Largemouth bass currently make up a major recreational sport-fishery in Back Bay Wildlife Refuge, located on the southern east coast of Virginia and North Carolina. The Virginia Department of Game and Inland Fisheries (VGDIF) has made a major investment and effort in in restoring the depleted population of largemouth bass in Back Bay with supplementary stocking efforts from 2009-2014. Concerns for the continuing recovery of largemouth bass arose when the fish were found to be infested with the leech Myzobdella lugubris.
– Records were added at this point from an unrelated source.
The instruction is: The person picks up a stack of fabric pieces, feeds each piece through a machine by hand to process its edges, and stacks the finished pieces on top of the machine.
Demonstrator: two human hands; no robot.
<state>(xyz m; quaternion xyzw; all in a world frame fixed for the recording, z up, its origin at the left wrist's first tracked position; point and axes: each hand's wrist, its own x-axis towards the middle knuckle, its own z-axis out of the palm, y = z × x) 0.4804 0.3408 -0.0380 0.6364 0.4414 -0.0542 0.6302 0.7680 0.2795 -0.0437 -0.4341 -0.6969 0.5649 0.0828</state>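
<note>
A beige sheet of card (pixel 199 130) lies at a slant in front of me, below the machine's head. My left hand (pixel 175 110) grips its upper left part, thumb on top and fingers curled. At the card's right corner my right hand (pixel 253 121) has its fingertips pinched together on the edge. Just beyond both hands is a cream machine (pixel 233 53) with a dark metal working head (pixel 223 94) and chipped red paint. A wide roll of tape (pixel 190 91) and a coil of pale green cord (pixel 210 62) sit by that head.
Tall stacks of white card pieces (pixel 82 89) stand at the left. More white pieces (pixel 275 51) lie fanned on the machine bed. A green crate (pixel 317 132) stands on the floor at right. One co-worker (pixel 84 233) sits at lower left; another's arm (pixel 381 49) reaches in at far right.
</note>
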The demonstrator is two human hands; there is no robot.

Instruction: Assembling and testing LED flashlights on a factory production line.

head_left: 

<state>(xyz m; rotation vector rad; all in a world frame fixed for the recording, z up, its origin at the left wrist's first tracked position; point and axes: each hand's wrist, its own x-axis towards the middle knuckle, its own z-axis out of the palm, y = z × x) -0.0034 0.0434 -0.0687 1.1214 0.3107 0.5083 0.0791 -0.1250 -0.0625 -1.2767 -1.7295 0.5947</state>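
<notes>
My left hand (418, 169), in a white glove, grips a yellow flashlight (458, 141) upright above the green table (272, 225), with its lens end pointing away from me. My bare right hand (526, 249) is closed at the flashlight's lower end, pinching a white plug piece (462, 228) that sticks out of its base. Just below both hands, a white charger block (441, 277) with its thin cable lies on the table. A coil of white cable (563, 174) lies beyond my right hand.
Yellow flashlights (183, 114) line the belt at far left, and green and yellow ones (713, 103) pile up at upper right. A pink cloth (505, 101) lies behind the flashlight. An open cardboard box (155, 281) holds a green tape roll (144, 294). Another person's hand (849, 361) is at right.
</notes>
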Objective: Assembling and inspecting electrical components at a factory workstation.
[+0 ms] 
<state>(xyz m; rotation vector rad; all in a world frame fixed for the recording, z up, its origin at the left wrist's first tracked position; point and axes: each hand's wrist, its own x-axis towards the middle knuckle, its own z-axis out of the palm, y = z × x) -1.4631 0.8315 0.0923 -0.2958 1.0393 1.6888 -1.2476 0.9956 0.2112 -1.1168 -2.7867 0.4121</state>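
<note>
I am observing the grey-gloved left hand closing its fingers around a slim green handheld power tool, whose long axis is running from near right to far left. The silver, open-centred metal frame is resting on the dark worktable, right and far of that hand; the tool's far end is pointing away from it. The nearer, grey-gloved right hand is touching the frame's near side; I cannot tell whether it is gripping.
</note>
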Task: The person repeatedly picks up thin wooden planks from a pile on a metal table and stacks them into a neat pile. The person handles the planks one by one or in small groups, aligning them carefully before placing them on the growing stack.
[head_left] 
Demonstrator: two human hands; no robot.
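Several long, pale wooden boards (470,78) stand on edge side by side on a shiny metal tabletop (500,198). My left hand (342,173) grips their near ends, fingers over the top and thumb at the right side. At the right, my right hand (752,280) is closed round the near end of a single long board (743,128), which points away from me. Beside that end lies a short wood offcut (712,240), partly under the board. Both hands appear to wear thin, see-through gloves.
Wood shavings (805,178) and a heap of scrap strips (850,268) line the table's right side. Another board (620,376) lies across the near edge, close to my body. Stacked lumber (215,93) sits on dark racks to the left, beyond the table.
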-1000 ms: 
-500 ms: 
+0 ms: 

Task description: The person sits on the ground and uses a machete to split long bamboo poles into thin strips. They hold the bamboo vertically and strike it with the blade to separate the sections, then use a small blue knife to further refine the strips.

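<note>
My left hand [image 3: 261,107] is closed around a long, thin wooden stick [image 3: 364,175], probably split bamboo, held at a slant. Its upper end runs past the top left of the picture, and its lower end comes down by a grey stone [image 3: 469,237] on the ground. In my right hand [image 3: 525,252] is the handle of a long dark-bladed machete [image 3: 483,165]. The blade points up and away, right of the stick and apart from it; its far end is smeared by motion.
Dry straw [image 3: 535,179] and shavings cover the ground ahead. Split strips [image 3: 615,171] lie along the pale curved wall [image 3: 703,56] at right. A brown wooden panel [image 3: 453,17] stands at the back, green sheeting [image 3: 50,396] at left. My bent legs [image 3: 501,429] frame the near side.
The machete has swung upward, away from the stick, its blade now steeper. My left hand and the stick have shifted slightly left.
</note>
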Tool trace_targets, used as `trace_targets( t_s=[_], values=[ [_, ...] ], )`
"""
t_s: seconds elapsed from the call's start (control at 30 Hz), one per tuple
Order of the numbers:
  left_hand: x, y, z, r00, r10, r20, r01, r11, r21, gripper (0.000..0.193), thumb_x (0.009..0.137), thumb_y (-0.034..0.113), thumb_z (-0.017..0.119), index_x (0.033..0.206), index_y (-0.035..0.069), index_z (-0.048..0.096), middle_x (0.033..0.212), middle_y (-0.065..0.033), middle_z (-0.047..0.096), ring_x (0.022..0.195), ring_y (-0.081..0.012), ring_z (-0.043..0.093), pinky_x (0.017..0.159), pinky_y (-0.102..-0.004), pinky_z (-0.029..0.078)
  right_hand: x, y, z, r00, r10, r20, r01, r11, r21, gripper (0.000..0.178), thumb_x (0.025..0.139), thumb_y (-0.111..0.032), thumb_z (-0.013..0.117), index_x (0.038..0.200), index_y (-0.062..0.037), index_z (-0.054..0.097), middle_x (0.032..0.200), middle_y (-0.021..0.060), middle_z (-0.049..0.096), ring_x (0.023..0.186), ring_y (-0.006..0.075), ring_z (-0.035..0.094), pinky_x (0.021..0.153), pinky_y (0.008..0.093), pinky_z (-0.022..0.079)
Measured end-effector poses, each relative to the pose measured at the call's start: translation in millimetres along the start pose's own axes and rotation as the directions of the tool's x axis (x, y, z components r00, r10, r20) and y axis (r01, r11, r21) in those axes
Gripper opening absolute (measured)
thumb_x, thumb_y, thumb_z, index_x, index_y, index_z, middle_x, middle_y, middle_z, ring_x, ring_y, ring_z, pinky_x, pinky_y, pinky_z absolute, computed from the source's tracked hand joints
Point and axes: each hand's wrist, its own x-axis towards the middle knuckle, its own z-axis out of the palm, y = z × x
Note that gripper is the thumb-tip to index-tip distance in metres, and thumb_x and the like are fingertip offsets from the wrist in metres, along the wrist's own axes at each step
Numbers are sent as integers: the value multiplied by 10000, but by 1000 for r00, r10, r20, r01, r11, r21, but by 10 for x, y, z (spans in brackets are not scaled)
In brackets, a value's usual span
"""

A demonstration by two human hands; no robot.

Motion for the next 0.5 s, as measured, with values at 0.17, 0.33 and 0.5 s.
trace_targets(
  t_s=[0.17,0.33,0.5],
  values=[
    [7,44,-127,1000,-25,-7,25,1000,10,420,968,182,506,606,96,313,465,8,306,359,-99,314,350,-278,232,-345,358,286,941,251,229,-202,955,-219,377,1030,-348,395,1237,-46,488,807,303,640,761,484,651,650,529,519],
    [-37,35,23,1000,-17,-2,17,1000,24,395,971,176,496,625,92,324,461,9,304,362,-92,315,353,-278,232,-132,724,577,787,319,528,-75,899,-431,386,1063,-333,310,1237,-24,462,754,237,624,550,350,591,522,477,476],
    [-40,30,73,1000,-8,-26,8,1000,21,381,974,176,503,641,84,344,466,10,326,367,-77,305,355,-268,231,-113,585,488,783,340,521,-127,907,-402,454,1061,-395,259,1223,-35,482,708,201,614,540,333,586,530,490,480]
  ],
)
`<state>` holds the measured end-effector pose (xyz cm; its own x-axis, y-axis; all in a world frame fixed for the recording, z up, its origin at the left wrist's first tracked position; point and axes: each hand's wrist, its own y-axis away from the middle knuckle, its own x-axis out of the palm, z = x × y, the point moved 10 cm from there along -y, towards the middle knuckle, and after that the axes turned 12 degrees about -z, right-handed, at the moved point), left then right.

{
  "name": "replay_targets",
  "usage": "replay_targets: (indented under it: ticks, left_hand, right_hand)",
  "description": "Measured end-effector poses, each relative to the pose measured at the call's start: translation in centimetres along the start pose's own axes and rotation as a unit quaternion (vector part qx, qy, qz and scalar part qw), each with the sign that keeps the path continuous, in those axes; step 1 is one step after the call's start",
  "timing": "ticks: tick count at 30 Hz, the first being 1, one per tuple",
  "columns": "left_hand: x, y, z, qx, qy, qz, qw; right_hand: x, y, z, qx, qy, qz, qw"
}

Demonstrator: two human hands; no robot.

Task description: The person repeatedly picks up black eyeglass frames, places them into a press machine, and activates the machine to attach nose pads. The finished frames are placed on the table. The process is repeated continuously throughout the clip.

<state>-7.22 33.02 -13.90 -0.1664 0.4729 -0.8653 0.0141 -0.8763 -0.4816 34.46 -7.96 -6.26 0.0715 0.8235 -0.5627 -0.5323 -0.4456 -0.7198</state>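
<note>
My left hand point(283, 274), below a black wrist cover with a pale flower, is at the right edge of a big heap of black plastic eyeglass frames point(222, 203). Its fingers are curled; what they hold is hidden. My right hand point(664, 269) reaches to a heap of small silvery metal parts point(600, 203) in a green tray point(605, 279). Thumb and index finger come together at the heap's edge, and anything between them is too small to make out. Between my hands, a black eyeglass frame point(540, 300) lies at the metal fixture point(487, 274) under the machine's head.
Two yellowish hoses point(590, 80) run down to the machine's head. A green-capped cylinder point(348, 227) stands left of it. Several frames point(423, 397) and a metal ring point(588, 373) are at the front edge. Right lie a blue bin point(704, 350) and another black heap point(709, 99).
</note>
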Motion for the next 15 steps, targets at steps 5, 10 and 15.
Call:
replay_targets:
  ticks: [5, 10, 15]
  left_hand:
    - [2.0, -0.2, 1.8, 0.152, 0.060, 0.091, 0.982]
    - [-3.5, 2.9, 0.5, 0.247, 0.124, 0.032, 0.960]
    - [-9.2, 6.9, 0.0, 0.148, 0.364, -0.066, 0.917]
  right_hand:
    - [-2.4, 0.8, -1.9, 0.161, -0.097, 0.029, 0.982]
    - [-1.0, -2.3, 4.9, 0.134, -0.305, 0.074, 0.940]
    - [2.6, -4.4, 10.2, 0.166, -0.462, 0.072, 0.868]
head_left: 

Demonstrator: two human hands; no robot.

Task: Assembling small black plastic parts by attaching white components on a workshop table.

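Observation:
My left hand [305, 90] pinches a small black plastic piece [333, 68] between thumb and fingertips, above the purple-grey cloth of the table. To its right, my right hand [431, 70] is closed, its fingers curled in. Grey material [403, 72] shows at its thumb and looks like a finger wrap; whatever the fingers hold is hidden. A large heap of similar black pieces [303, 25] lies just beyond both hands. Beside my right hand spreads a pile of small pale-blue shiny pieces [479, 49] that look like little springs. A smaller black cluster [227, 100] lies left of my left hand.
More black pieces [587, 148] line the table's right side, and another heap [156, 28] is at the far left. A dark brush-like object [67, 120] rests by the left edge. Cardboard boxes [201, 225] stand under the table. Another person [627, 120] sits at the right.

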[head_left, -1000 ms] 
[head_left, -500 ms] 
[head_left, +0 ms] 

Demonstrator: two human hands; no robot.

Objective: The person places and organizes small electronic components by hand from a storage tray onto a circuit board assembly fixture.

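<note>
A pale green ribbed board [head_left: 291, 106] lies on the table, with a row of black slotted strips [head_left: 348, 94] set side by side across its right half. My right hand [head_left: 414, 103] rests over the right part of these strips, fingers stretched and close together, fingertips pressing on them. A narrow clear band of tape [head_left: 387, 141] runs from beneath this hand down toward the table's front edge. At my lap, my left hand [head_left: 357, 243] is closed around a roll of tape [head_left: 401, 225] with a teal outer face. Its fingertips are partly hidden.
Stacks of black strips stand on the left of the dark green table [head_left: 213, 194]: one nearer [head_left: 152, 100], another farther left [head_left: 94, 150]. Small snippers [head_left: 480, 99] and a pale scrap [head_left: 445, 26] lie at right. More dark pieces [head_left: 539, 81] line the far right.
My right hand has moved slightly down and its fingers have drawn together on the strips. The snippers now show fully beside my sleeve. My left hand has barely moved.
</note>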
Myzobdella lugubris has also been found to infest largemouth bass in the Currituck Sound, North Carolina, which is connected to Back Bay from the south. Leech attachment sites leave ulcers in the oral cavity of bass that often become infected with bacteria leaving the mouth full of wound-like red scars. After leech detachment, M. lugubris begins depositing cocoons on hard surfaces such as blue crabs. The lack of information involving the leech M. lugubris increased the concerns for the recovery of the bass as it has the potential to be detrimental to the population. Previous research has been done questioning the effect leeches have on the largemouth bass after attachment and feeding. This research found that the leeches had little to no effect on the largemouth bass; however, it left unanswered questions about the attachment and feeding period as well as the development of the leech. We performed a tag-recapture study of largemouth bass in Back Bay where fish were photographed at initial capture and at subsequent recaptures. Comparison of these photographs can and yield insight into the lifecycle of the leech, M. lugubris, as well as the length of time for attachment and feeding that occurs within the oral cavity of largemouth bass. The information found through the analysis of these photographs can be utilized in determining if M. lugubris exploits a secondary host, such as blue crabs, during the early stages of their life cycle.